= Source data =

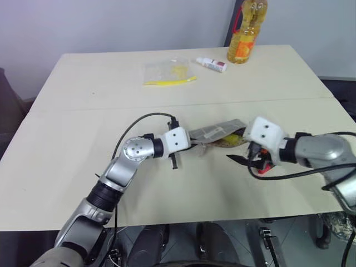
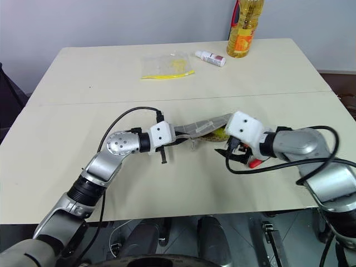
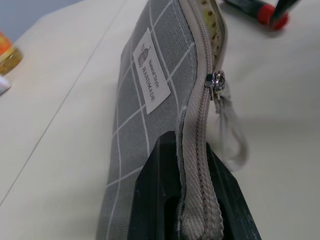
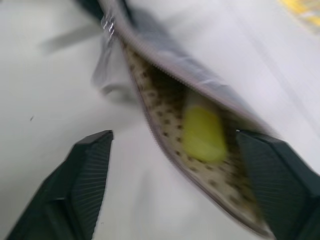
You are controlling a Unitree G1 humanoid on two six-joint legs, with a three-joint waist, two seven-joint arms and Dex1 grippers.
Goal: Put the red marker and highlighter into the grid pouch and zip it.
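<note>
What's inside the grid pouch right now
Through the open mouth of the grid pouch, the yellow highlighter lies against the dotted lining. The red marker is still outside on the table. Deeper inside is hidden by fabric.

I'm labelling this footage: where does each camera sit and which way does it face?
Head eye views: look forward and down over the table, showing both arms, the grid pouch and the red marker.
Left wrist: looks along the left end effector, shut on the grid pouch.
Right wrist: looks between the right end effector's open fingers at the highlighter inside.
Both wrist views share the pouch.
</note>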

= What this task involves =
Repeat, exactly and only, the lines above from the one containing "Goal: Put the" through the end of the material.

= Exercise response =
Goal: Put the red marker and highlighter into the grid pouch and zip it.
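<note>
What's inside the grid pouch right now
Through the open mouth of the grid pouch, the yellow highlighter lies against the dotted lining. The red marker is still outside on the table. Deeper inside is hidden by fabric.

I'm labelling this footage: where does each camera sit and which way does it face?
Head eye views: look forward and down over the table, showing both arms, the grid pouch and the red marker.
Left wrist: looks along the left end effector, shut on the grid pouch.
Right wrist: looks between the right end effector's open fingers at the highlighter inside.
Both wrist views share the pouch.
</note>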

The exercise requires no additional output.